I think that all art is the ability to feel that connection within ourselves to all of humanity, and the ability to comprehend multiple angles and points of view; an intelligence that is inclusive, complex and dynamic, and encompasses and acknowledges the full range of emotions- an intelligence that recognizes pain and embraces love.

Thomas Haller Buchanan said...

Wow, back to you Annie! Your parallel experience and your words are inspiring.

Those are experiences that we can draw on throughout our lives. The Arts are such an important element of early education, even if we go on in totally different directions later in life.

M. D. Jackson said...

My liberal arts education included a lot of theater. Aside from art and writing I acted from high school through university, even getting paid for it once by the CBC. Art, literature and theater (and film) are all intertwined with who I am.

And Don Quixote? That's my wife's favourite book and because of her it has become one of mine.

Thomas Haller Buchanan said...

Yes! Wonderful to hear, MD.

I think you will enjoy where all this thread is going!

Kid said...

Thom, great as it was to gaze upon your purely pictorial posts, it's better yet to see you begin to realize your blog's full potential by letting us see 'inside' the man behind the blog. To see the person and not just the artist, as it were. I hope you're going to keep up this new dimension to your posts.

Incidentally, sorry about the inconvenience of the comments moderation feature on my blog. If I don't have it on, all sorts of rude and sweary comments would be on view for all to see, and I don't want to run the risk of someone being offended by the foul remarks of others.

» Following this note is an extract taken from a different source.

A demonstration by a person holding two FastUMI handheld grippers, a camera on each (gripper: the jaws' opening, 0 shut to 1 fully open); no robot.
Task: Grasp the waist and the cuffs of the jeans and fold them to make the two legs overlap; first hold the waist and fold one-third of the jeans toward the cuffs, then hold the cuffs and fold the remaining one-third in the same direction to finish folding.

It won't be much consolation, but I also have the same difficulty with the feature on other people's blogs. I find it easier to read if I use the zoom feature (in the bottom right-hand corner of the pop-up box I'm typing in) to enlarge the text-size to 150%. It only takes a click to change it and another one to revert back to the original size.

Keep on truckin'.

Thomas Haller Buchanan said...

Thanks, Kid. This is where I've wanted to go along since the beginning of the blog, but I'm only now able to take the time to focus a bit more.

Tororo said...

How lucky we are if we can answer positively the question "did I try hard enough to be satisfied with myself?". No matter how hard we worked for other things. Thanks for reminding us: we all need to ask ourselves once in a while.

Thomas Haller Buchanan said...

Thank you Tororo, some people might think that 'satisfaction' is a matter of lowering the bar, but it's more knowing how high you WANT to jump. I'm starting to want to raise the bar a bit more—not to have more, but accomplish more.